Nome comum de palmeira nativa que tem sua origem na língua tupi, significando ‘planta fibrosa’, devido ao seu caule característico.

Possui estipe liso e cilíndrico, folhas eretas, verde-escuras, com pecíolo longo, e frutos comestíveis. A fibra dura e flexível é extraída das margens dos pecíolos e utilizada na confecção de vassouras, escovas e empregada no artesanato. As sementes fornecem marfim-vegetal. Conhecida, também, como coqueiro-piaçaba, japeraçaba, pau-piaçaba, piaçabeira, piaçaveira e vai-tudo.

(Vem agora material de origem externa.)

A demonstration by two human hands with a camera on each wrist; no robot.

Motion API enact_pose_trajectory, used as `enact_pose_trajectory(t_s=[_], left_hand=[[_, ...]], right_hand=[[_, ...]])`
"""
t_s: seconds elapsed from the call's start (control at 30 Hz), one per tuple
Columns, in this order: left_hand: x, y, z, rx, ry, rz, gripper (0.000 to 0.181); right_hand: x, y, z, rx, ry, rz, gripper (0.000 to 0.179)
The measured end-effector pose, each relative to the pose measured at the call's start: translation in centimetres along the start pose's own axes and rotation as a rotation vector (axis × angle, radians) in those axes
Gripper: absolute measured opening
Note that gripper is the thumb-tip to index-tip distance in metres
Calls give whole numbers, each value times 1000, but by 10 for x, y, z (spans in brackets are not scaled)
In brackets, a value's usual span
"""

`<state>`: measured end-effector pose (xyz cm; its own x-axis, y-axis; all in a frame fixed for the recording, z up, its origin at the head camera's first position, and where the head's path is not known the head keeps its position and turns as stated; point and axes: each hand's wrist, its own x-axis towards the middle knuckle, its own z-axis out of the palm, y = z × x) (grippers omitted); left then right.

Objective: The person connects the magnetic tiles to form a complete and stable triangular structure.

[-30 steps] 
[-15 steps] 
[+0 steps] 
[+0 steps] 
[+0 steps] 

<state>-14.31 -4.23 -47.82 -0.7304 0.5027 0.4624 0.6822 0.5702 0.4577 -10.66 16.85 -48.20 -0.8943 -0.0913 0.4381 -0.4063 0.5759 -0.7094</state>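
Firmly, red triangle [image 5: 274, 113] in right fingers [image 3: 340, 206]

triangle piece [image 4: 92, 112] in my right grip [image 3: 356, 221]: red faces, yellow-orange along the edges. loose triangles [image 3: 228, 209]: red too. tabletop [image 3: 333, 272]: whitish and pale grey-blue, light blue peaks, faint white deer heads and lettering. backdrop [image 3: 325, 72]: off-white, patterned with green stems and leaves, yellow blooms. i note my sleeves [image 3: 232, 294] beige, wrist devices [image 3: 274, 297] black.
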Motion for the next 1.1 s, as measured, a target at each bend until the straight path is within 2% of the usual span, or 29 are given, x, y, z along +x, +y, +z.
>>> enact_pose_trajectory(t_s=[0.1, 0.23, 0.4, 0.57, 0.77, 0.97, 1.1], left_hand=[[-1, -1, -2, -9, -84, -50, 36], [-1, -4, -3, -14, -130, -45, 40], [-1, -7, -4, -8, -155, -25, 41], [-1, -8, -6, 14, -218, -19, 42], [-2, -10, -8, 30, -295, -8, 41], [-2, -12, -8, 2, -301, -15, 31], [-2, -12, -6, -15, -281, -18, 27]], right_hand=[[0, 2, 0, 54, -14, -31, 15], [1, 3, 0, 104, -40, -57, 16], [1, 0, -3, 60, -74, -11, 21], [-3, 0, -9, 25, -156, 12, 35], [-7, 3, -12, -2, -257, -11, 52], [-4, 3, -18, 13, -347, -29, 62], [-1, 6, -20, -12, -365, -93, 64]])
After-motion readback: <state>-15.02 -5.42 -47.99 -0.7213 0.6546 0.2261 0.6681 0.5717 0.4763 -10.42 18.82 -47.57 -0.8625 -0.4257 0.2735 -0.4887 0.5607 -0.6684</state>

Piaçava’ é o nome dado a palmeira na Bahia, a qual se retira também fibras pra a fabricação de vassouras. Sendo que esta tem fibras mais duras que a ‘Piaçaba’, árvore da mesma família só que encontrada na Amazônia.

Em Santa Isabel do Rio Negro estabelecemos contato com o repórter Regiandro Albuquerque Goes, que recentemente tinha feito uma reportagem sobre a ‘piaçaba’. Com sua devida autorização reproduzimos o texto de seu vídeo sobre o tema.

- Palmeira Piaçaba
Por Regiandro Albuquerque Goes – Repórter -  Santa Isabel do Rio Negro

Produtora de fibra longa, resistente, rígida, lisa, de textura impermeável e de alta flexibilidade, essa palmeira se desenvolve bem em solos de baixa fertilidade e com características físicas inadequadas para a exploração econômica de muitos cultivos. A necessidade de poucos recursos financeiros para o plantio, a manutenção e exploração, tornam a piaçabeira uma opção de extrativismo atraente, pelos reduzidos riscos e altos rendimentos que proporciona ao investidor.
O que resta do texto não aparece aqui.